Tuesday, March 18, 2014

Slumdog City

Behind the Beautiful Forevers by Katherine Boo
2012
Reviewed by Diane K. M.
My rating: 5 out of 5 stars


This is an amazing story about families who live and work in a Mumbai slum. It's one of my favorite nonfiction books I've read in recent years, and I wish the author would write a follow-up so I can learn what the families are up to now.

Katherine Boo spent years reporting in the airport settlement of Annawadi, and the book unfolds like a novel. It's a fascinating look at how the underclass tries to survive and get ahead in a 21st-century economy. One of the things I found most interesting was how the families were constantly fighting with others in the slum, literally over scraps. And the police, the courts, the hospitals -- everyone, really -- were so corrupted that they're all trying to fleece somebody. In the author's note at the end, Boo points out how there was little sense of a shared community, because they were all so desperate to get ahead of their neighbors. In one disturbing scene, a man in the slum had been hit by a car and was left on the side of the road. Dozens of people walked by, but no one stopped to help because they were too wrapped up in their own affairs and couldn't afford to waste time helping him. After several hours, the man had died, and only then did people stop to help pick up the corpse.

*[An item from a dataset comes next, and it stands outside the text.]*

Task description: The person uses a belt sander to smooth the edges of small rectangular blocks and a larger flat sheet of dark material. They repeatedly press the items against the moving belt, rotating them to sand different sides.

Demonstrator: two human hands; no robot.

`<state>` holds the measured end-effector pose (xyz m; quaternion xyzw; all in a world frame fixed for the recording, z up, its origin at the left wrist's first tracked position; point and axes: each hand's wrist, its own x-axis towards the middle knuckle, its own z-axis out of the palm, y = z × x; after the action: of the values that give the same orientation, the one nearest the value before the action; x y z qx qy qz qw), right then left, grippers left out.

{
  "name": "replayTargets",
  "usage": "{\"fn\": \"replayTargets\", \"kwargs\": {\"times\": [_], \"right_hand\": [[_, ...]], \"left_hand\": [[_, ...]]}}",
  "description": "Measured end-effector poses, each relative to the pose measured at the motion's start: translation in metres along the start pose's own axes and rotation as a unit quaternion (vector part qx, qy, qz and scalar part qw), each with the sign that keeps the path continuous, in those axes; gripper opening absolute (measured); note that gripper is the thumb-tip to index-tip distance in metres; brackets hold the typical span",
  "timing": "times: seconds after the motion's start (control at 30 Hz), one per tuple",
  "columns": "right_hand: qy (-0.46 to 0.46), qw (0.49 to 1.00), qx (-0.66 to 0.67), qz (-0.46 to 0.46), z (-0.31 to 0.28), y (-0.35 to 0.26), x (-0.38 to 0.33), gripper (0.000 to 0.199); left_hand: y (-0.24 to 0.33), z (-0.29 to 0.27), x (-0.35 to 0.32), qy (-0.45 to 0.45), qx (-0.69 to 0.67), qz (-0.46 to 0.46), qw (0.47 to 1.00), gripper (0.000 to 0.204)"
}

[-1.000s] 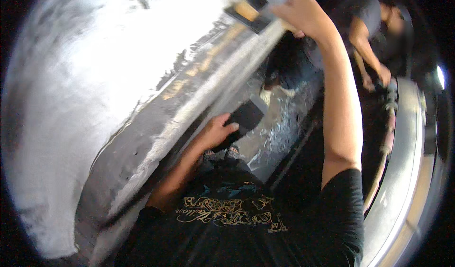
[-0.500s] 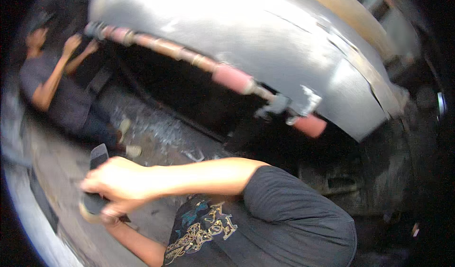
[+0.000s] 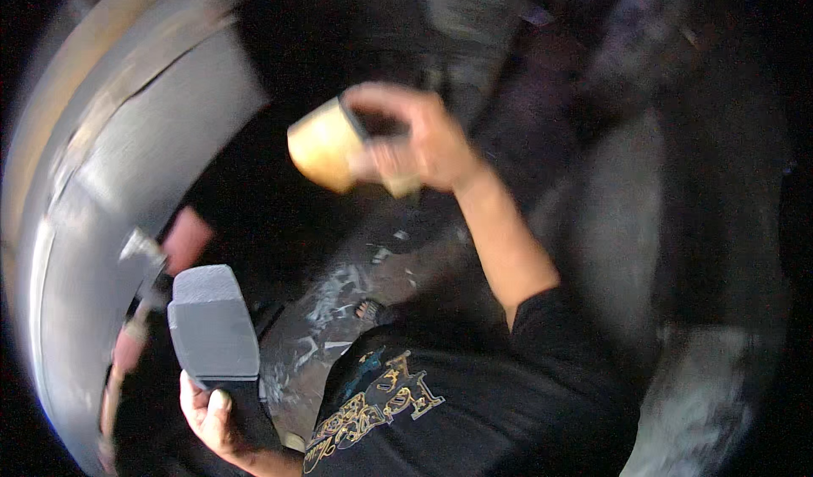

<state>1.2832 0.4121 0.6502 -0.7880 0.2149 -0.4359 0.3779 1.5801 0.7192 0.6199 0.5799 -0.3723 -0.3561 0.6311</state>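
Note:
My left hand (image 3: 212, 422), low at the left, grips the lower end of a flat grey slab (image 3: 215, 329) with its thumb across the front. The slab has rounded sides, a paler band at the top and a dark lower end. My right hand (image 3: 428, 143) is raised above the middle, smeared by motion. Its curled fingers hold a yellow-faced pad (image 3: 324, 148) with a dark edge. A small pale yellow piece (image 3: 404, 182) shows under those fingers; whether it belongs to the pad, I cannot tell.
A grey, curved body panel (image 3: 169, 121) stands at the left. Beside its lower edge are a pink roll-like piece (image 3: 186, 240) and a pole with pink wrapping (image 3: 129, 346). White scraps (image 3: 326, 299) litter the dark floor, near a foot (image 3: 368, 310).
My view has swung right; the panel now lies at the left and the other person is out of sight. My hands, close together before, are apart, with the right raised.

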Motion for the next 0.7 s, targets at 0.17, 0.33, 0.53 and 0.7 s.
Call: {"fn": "replayTargets", "kwargs": {"times": [0.17, 0.33, 0.53, 0.7], "right_hand": [[0.156, 0.856, -0.439, 0.225, -0.216, 0.017, -0.024, 0.078], [0.259, 0.67, -0.55, 0.426, -0.408, -0.019, -0.144, 0.067], [0.225, 0.387, -0.731, 0.515, -0.456, -0.063, -0.28, 0.059], [0.273, 0.4, -0.633, 0.604, -0.449, -0.068, -0.316, 0.056]], "left_hand": [[-0.05, 0.102, 0.066, -0.192, 0.078, -0.03, 0.978, 0.024], [-0.062, 0.212, 0.077, -0.378, 0.0, -0.11, 0.919, 0.027], [-0.066, 0.351, 0.072, -0.562, -0.016, -0.167, 0.81, 0.04], [-0.069, 0.494, 0.029, -0.623, -0.078, -0.183, 0.757, 0.02]]}}
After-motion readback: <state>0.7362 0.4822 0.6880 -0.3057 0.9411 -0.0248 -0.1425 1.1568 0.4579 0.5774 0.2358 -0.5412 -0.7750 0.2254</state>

Despite the abject poverty, I found the book to be inspiring because so many of the families were hopeful that they could someday rise up out of the slum and join the more prosperous middle class of India. As Boo noted, there were three ways out of the slum: an entrepreneurial niche (like scavenging for scrap metals), politics (meaning corruption), or education. I'm pinning my hopes on Manju, a young woman who will be the first person in the slum to have graduated from college. Rise, Manju, rise!